### [Exercise goal]
Give back exactly the lines of the material below, starting with the line with "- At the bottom" and going on through the line with "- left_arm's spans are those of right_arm".

-.-.-

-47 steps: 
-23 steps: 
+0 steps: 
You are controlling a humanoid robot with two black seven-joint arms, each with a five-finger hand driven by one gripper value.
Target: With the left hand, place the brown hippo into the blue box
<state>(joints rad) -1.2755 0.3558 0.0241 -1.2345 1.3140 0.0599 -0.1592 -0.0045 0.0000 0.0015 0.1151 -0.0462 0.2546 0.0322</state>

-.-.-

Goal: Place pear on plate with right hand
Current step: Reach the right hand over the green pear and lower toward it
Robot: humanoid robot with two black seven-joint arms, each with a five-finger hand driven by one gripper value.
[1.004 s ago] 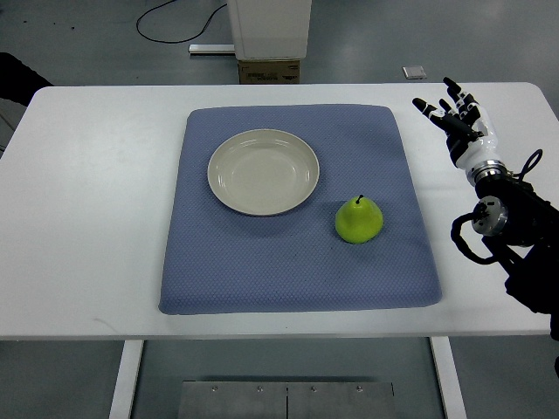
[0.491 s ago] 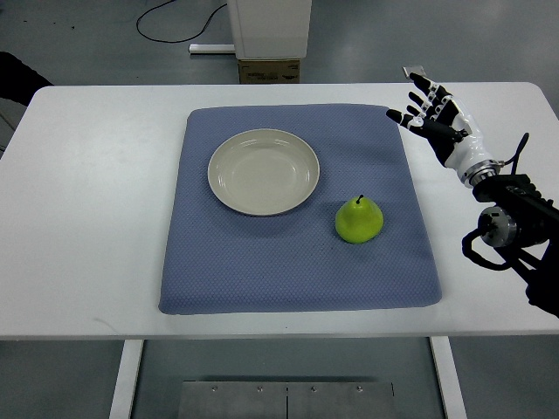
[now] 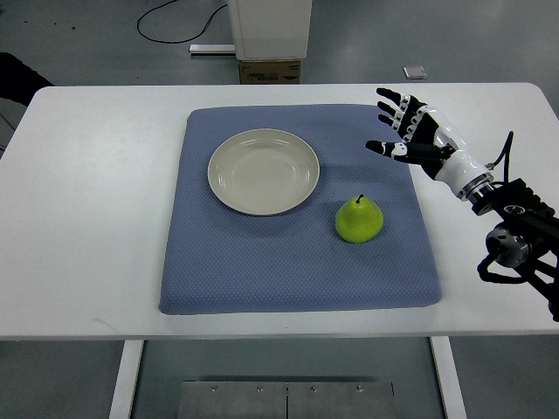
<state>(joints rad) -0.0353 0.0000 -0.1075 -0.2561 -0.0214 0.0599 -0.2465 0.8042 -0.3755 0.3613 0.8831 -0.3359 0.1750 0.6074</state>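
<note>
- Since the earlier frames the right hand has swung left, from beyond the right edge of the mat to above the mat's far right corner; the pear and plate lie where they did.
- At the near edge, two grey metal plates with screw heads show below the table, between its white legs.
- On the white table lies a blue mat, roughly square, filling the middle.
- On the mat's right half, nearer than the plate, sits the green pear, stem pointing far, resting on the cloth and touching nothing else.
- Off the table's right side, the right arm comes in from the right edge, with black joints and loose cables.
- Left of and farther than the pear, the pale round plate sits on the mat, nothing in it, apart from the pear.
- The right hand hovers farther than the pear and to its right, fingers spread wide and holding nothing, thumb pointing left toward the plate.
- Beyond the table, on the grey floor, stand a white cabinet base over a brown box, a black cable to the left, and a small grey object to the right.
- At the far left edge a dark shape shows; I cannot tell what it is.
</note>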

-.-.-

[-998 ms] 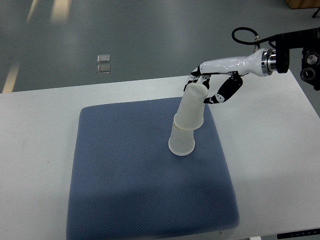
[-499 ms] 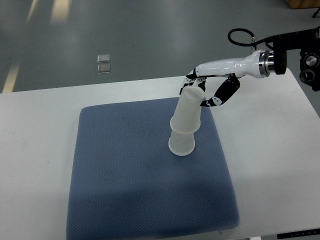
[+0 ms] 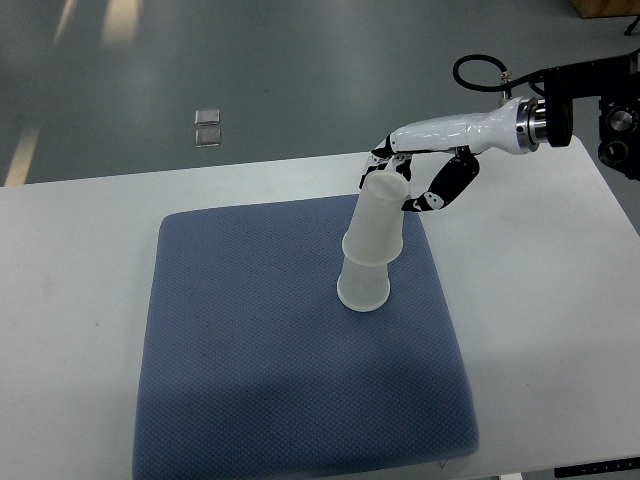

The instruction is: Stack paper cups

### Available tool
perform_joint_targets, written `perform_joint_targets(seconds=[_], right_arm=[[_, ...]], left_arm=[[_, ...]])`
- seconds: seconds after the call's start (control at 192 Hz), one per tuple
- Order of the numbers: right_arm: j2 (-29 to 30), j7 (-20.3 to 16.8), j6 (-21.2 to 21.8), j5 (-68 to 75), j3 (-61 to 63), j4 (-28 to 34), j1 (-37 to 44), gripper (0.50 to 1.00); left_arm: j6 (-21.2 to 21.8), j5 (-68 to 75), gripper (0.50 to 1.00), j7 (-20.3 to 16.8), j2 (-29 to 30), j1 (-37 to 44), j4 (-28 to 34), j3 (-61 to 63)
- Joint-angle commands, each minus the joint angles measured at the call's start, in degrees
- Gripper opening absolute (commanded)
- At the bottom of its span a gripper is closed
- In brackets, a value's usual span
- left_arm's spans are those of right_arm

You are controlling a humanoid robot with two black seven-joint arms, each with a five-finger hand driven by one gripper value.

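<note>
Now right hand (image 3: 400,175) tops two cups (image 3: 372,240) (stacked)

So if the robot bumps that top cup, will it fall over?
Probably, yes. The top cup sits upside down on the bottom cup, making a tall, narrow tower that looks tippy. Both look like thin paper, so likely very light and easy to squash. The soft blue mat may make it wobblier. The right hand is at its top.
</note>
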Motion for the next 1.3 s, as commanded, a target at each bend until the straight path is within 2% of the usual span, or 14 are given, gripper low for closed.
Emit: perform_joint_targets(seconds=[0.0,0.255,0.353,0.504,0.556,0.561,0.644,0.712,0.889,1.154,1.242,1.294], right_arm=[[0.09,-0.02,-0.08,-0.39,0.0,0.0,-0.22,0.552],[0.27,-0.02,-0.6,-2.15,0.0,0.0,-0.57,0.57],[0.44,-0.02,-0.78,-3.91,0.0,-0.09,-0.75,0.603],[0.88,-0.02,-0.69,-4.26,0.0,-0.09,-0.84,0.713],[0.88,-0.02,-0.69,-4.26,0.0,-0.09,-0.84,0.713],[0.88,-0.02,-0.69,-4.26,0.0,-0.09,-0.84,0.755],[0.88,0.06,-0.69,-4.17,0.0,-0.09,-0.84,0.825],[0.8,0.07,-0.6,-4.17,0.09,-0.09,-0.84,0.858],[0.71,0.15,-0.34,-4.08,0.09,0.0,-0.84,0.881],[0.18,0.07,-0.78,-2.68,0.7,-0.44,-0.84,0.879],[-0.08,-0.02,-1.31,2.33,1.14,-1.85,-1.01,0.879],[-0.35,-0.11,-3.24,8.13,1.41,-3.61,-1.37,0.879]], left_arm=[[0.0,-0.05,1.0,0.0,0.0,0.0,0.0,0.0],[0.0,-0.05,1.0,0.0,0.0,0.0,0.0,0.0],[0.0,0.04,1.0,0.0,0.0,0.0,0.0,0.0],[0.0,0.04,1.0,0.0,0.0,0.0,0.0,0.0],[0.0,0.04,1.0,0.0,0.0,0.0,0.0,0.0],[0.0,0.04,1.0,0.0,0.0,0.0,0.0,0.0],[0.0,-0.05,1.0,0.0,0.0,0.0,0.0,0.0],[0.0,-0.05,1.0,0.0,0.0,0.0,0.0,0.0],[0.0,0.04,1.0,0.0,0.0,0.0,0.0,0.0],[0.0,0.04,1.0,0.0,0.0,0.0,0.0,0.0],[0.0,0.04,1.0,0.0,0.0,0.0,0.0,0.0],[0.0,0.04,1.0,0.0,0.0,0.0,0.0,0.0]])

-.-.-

### [The completed task]
- At the bottom of its span a gripper is closed
- In brackets, a value's usual span
- left_arm's spans are those of right_arm

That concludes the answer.